Where Pith is reading between the lines
- Developers testing for demographic fairness in LLMs may need to control for topic to avoid mistaking topic effects for demographic bias.
- Users who raise different topics could receive inconsistent advice even when they share the same sociodemographic profile.
- Mitigation efforts might focus on making models less sensitive to topic shifts rather than on demographic balancing alone.
Load-bearing premise
That measuring sociodemographics against the chosen set of linguistic features is sufficient to identify the main driver of any disparities in LLM advice.
What would settle it
A controlled test in which sociodemographic groups produce large differences in advice even after conversation topic is held fixed across groups.
Figures
read the original abstract
When large language models (LLMs) are used in high-stakes scenarios, such as legal, medical and financial advice, even a single conversation history is enough to drive differences in outcomes between users. Prior work has demonstrated that this results in outcome disparities between sociodemographic groups, with some groups receiving more advantageous outcomes than others. In this work, we demonstrate that LLMs actually struggle to infer user sociodemographics from a single conversation history and that although there are disparities between sociodemographic groups, they are minimal in magnitude. To investigate what the main driver of these disparities is, we compare user sociodemographics to a range of (psycho)linguistic features of conversations, including conversation topic, emotions, and readability. We find that conversation topics are most predictive of LLM-generated advice within a conversational context, which, to some extent, function as proxies for sociodemographic groups and often affect advice in unpredictable ways. This is cause for concern and highlights the need for future research to better understand and, if needed, mitigate the effect of conversational context on LLM outputs in high-stakes scenarios.
Editorial analysis
A structured set of objections, weighed in public.
Referee Report
Summary. The paper claims that LLMs struggle to infer user sociodemographics from a single conversation history, that outcome disparities across sociodemographic groups are minimal in magnitude, and that conversation topics are the most predictive factor (among topics, emotions, and readability) of LLM-generated advice, functioning as proxies for sociodemographic groups and affecting advice in unpredictable ways.

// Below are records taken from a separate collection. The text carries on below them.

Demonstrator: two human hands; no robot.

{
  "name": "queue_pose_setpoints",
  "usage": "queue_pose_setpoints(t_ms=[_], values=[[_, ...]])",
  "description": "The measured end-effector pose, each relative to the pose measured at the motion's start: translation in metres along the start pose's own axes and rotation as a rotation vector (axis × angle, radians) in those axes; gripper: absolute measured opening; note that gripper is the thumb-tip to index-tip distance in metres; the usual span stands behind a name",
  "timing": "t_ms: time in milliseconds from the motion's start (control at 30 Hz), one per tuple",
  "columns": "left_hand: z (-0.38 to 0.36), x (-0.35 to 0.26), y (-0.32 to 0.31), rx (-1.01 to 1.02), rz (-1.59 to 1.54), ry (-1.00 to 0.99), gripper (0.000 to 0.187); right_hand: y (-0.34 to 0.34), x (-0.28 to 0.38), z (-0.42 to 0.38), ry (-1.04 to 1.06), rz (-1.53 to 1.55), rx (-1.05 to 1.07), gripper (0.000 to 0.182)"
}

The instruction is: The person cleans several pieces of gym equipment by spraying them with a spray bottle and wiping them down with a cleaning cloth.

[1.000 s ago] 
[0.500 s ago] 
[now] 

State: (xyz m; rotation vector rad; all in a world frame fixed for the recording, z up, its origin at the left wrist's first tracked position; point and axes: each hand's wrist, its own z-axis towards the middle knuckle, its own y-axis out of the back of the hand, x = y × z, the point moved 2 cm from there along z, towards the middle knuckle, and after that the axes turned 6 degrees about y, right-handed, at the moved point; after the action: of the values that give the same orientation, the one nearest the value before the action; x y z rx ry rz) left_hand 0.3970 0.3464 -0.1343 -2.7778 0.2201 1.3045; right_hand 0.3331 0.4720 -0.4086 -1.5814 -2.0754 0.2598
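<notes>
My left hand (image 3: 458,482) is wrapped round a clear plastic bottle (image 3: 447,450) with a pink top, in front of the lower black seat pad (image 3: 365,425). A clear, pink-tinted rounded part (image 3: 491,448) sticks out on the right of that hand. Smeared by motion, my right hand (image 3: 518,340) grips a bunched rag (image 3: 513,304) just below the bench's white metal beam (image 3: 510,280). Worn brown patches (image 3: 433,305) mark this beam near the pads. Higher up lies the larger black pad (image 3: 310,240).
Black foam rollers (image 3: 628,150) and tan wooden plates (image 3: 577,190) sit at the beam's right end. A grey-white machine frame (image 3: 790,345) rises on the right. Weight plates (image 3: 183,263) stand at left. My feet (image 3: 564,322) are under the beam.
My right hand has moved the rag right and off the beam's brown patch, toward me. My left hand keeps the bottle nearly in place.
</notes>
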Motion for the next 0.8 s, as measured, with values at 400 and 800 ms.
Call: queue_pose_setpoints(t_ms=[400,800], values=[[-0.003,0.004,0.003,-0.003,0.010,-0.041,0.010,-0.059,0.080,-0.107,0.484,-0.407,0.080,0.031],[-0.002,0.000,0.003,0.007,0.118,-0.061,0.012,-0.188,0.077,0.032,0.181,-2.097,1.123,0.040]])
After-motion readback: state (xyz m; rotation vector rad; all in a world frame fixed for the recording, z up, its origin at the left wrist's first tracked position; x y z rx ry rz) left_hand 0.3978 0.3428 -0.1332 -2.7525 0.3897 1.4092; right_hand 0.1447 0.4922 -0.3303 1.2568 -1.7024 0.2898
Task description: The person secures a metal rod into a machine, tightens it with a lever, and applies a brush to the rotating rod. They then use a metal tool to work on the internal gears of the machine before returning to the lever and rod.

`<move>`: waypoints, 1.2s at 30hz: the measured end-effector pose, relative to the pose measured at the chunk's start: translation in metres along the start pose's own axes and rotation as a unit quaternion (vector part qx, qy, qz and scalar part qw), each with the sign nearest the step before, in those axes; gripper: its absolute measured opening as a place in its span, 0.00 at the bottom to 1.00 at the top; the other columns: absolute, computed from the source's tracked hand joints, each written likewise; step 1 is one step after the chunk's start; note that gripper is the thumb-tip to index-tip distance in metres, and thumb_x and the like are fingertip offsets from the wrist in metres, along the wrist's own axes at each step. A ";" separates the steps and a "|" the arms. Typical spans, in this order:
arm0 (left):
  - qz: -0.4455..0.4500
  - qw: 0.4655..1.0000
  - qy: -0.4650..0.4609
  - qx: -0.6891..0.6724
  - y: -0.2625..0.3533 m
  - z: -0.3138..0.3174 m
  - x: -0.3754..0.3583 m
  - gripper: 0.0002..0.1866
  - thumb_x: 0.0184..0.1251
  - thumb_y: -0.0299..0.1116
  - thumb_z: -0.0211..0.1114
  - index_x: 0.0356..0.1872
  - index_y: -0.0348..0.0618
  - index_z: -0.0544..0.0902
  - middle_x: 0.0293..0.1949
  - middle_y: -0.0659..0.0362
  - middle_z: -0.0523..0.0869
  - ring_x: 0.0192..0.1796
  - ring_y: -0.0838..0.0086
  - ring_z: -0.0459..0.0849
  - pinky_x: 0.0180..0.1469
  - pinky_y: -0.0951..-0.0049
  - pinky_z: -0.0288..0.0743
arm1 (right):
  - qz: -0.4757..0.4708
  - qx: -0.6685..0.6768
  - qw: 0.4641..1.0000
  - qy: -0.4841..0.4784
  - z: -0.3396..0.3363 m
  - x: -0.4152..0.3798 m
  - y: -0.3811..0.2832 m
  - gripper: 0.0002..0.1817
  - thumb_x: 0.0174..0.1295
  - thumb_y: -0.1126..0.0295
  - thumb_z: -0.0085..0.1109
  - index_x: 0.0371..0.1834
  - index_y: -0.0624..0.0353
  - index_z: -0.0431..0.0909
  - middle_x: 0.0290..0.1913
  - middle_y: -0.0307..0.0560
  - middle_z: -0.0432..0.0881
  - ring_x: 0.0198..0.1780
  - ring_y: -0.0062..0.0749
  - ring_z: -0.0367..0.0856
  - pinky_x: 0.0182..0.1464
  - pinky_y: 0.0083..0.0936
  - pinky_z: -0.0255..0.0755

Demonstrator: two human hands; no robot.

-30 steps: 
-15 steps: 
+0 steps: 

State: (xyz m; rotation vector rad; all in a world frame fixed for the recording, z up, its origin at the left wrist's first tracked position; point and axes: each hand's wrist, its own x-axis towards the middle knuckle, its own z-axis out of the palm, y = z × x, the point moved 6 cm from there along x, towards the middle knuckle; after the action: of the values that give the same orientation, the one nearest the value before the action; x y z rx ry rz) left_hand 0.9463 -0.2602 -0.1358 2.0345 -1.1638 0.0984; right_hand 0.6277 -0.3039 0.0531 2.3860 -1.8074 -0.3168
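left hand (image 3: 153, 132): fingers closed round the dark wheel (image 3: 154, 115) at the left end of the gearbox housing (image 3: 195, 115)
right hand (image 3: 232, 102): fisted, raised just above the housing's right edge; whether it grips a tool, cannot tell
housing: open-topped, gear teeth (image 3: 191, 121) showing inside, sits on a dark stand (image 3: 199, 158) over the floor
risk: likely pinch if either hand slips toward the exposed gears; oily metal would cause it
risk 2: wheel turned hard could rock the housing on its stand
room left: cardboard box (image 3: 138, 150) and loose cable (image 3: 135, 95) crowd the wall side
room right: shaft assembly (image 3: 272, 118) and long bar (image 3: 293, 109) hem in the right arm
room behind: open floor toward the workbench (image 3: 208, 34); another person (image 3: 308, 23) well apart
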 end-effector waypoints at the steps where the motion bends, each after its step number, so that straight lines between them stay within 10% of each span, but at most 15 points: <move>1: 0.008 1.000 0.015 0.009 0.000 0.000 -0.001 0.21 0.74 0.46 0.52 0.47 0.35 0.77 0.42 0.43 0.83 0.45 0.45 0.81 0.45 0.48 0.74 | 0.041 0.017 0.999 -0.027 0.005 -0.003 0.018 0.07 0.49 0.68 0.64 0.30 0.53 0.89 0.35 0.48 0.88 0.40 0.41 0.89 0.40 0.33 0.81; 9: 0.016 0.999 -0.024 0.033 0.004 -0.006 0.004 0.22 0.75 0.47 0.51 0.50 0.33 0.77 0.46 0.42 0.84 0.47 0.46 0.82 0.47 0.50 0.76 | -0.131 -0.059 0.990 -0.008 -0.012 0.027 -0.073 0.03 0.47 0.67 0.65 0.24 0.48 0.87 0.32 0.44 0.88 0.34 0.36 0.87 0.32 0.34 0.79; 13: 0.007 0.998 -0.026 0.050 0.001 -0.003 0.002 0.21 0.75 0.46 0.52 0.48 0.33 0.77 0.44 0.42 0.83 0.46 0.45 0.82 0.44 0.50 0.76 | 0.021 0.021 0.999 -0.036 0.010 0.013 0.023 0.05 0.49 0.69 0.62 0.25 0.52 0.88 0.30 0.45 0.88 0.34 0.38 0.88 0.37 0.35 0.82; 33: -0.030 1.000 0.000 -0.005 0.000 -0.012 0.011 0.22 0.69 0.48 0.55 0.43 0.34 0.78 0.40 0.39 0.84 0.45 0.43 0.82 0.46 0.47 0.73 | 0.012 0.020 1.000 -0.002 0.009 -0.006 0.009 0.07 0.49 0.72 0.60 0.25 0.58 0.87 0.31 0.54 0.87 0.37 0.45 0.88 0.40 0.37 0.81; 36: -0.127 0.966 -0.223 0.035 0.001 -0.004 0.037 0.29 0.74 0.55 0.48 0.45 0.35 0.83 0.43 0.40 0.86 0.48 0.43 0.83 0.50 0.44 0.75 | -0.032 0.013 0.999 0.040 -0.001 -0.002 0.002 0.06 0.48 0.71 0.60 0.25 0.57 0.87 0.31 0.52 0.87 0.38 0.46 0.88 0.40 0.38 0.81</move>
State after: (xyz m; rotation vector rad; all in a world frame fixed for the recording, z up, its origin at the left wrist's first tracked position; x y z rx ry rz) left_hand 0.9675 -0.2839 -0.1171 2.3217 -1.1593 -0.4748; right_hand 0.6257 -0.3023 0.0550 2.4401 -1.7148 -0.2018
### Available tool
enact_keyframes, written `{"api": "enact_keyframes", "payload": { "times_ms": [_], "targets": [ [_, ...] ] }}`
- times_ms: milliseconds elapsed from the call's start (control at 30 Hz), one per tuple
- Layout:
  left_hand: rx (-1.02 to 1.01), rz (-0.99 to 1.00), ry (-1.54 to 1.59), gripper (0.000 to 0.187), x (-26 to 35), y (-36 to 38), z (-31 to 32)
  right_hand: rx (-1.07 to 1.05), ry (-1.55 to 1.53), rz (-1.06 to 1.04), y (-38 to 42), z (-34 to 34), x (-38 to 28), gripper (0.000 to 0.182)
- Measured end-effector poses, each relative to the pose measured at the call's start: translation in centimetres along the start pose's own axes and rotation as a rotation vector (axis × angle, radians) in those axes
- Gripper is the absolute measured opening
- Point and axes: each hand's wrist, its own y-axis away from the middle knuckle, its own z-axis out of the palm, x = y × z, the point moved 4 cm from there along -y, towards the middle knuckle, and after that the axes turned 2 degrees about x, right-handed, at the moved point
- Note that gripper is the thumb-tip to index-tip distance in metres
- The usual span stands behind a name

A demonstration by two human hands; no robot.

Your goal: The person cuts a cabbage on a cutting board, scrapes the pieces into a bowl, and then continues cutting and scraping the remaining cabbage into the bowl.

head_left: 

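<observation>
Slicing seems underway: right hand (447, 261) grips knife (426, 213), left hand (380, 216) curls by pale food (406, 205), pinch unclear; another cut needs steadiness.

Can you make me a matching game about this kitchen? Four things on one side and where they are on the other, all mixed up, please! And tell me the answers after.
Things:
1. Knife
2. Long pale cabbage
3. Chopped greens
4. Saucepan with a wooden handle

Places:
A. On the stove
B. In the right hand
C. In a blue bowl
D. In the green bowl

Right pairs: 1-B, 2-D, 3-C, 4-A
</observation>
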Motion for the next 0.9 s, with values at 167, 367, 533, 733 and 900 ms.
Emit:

Significance. If the empirical ranking of predictive power holds under a more exhaustive feature set, the work would usefully shift focus from direct demographic inference to contextual proxies in high-stakes LLM advice, providing a concrete empirical basis for studying topic-driven disparities and motivating targeted mitigation research.
major comments (3)
- [§4] §4 (feature comparison): the claim that topics are 'most predictive' rests on a comparison limited to sociodemographics, emotions, and readability. Without an ablation that includes additional variables such as lexical n-grams, conversation length, or model priors, it is unclear whether the observed ranking would survive a broader feature set; this directly affects the central proxy conclusion.
- [Results] Results on inference accuracy: the statement that LLMs 'struggle to infer' sociodemographics requires explicit metrics (e.g., F1 or AUC per demographic category) and controls for class imbalance; the abstract alone does not report these values, leaving the 'struggle' claim unquantified relative to chance or trivial baselines.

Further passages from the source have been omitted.